Our guide Ahmed is finalising our departure time in a non-descript office as we experience a mix of anxious anticipation and an overwhelming need to slumber. We have about a four-hour bus ride ahead of us to Abu Simbel – one of the most protected and impressionable archaeological sites in the world.
We’re finally given the all-clear and our bus rolls forward in unison with a handful of other buses jam-packed with tourists. It’s our official convoy; the only way we’ll ever reach Abu Simbel by road legally and safely. The lights of Aswan’s sleepy skyline fade behind us and we’re out on the open highway with only empty sandy plains leading us the way. My eyes begin to close as the rhythm of the bus engine rocks me to sleep.
By 6.30am a sharp ray of light stings my eyelids. I’m pulled out of my haze to be face-to-face with one of the most immediate sunrises I’ve ever experienced. Egypt’s pale southern sky is smudged with a defiant orange as the sun peeps over its horizon, waking us all with the promise that Abu Simbel is only a couple of hours away. Its rays pour another day over the gleaming sand flats as we prize open our breakfast boxes to munch away on bread, jam and boiled eggs.
It’s 8.30am. We’re standing in line at the site of Abu Simbel. The air is stuffy and the heat stifling – all the more reason why our 3am wake-up call was essential. To be in Abu Simbel beyond mid morning is potential suicide and the sudden heatwave we experience now is only a small price to pay to witness such a true ancient Egyptian marvel.
As we set on foot over soft dunes, our arrival is announced by the vast breadth of Aswan High Dam and Lake Nasser. To our left, two monuments greet us with their over-towering presence – The Great Temple of Ramses II and The Temple of Nefertari. These unshakeable temples were originally carved out of the mountainside during the unprecedented reign of Pharaoh Ramses II in the 13th century, to commemorate his alleged victory at the Battle of Kadesh. His reign was so prolific that he had another lasting temple carved especially for his favourite wife Nefertari.
What stands before us now is a sense of unmistakeable pharaoic extravagance. Effigies of Ramses and his esteemed wife are smiling eloquently before us, demanding our recognition and respect. Ramses is striking, sitting with unnerving confidence. Nefertari’s stance resonates a time when beauty was immensely revered – perfectly shaped smooth, sleek hair; her curvaceous figure tempts anyone who passes her by. Their demands for attention are convincingly met by our awe.

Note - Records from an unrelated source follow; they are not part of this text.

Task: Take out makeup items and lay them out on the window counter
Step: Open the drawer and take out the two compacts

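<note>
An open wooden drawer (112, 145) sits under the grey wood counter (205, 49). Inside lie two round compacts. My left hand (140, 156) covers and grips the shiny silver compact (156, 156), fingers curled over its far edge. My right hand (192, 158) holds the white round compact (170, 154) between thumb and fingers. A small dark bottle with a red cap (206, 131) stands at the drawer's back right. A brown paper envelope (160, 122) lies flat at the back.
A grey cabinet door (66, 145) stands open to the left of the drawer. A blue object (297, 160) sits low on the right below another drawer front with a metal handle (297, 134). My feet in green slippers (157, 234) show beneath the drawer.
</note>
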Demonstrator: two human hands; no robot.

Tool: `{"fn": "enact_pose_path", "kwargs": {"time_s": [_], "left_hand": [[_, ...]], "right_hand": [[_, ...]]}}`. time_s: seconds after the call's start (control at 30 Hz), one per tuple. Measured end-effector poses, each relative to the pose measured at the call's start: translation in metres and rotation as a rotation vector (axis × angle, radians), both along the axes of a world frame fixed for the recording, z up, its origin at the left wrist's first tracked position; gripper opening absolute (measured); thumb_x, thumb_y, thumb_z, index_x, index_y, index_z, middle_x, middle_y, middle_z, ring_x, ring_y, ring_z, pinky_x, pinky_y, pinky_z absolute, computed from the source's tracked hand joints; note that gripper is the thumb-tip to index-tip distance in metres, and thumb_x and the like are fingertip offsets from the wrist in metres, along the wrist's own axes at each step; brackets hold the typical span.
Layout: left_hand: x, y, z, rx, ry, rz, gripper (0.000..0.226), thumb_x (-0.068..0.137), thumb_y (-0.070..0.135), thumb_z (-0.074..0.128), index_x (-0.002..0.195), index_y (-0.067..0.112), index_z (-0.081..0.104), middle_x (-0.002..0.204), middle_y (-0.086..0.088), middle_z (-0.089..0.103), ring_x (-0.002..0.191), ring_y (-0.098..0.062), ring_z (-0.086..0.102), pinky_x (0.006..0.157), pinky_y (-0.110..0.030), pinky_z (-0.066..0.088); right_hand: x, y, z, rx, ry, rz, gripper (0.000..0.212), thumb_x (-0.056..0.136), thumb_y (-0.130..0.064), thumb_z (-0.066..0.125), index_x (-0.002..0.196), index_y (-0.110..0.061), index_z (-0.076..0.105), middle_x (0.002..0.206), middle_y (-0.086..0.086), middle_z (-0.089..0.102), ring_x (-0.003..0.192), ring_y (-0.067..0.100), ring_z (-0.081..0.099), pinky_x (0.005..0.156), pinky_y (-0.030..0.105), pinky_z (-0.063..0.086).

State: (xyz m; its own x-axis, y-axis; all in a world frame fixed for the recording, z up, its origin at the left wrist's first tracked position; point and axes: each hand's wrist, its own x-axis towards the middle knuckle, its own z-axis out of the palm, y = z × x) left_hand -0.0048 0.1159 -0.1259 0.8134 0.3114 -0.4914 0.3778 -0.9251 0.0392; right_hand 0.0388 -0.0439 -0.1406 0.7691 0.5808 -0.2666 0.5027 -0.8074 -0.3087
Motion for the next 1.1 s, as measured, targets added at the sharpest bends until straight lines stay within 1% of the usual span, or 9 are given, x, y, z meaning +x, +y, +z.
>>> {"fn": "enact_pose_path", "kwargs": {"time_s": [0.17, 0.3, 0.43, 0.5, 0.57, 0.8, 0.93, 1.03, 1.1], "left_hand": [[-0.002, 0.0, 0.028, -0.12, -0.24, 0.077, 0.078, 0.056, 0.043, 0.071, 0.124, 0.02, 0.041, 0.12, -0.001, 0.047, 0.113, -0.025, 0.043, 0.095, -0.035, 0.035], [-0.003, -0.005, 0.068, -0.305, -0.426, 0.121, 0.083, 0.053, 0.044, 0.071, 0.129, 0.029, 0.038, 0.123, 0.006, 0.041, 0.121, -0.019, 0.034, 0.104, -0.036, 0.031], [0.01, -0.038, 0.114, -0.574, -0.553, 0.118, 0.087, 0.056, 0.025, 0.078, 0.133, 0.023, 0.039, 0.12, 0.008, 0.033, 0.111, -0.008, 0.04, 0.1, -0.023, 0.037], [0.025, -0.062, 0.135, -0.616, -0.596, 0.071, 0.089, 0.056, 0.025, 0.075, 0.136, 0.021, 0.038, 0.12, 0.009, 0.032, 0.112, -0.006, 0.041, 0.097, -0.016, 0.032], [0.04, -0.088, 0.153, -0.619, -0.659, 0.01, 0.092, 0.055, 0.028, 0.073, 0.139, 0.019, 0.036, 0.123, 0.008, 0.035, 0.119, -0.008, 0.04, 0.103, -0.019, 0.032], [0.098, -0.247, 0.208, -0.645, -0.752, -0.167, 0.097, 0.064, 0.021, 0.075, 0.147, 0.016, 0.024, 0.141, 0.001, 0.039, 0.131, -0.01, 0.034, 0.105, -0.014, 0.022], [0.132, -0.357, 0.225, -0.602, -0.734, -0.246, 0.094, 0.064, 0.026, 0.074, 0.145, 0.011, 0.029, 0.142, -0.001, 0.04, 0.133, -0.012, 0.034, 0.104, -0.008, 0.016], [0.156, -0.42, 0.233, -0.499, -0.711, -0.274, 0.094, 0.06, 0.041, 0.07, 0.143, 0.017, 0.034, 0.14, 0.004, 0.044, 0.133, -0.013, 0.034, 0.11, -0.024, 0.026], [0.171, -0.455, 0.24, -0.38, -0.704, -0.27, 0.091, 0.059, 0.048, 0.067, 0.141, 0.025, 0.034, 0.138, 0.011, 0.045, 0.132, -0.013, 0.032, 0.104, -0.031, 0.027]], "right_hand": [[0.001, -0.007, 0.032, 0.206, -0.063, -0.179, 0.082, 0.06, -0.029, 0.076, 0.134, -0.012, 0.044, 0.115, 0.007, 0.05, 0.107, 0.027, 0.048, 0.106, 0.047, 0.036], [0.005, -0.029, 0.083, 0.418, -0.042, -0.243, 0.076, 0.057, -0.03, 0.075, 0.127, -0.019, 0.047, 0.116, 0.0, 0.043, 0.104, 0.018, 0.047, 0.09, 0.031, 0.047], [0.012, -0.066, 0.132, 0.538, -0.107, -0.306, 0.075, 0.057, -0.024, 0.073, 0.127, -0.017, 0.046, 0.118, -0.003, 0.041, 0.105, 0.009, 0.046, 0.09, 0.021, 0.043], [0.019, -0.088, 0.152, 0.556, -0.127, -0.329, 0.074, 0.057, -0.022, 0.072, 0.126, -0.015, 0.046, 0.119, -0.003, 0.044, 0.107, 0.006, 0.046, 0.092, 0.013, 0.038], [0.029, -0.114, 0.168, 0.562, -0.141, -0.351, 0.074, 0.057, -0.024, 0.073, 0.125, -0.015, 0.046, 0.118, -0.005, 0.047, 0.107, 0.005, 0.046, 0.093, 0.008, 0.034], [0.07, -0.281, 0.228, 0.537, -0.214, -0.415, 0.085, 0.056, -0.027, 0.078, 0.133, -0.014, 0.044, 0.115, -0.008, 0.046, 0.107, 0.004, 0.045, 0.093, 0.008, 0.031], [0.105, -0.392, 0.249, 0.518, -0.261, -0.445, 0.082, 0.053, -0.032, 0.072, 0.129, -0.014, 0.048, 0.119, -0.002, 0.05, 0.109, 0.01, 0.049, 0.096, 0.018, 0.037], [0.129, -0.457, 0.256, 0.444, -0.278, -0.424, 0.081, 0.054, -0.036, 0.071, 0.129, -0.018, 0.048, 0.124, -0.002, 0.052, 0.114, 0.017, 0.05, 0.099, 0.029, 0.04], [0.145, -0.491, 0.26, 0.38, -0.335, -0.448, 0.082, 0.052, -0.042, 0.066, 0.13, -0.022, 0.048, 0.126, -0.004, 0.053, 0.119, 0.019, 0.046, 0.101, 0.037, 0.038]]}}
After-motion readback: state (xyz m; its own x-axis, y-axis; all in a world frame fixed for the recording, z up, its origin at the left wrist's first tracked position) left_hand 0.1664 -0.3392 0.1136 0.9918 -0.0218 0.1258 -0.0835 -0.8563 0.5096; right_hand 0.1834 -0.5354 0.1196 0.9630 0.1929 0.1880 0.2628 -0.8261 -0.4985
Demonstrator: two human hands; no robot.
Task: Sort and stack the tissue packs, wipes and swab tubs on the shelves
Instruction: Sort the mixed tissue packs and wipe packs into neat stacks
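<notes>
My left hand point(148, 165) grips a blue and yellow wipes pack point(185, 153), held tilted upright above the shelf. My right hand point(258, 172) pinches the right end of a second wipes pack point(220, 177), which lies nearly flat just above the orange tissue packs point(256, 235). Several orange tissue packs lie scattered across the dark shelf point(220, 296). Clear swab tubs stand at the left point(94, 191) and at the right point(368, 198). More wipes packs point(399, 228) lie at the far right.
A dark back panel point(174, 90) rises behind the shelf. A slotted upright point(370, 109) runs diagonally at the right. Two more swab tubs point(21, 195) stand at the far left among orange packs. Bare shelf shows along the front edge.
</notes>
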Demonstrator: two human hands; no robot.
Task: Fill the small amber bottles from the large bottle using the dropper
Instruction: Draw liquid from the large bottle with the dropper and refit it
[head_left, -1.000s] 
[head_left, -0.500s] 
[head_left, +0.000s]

As we step over each temple’s threshold we succumb to an insatiable feeling in the air that Ramses and Nefertari’s presence still lingers. While the temples were moved in the mid-80s to avoid rising waters from Lake Nasser, they still stand in an act of defiance and victory. Prominent hieroglyphics animate scenes across Ramses’ strong temple walls, depicting Ramses in battle and in preparation for the afterlife. These walls remind us we are only mere mortals who are pacing the hallways to experience Ramses’ legacy.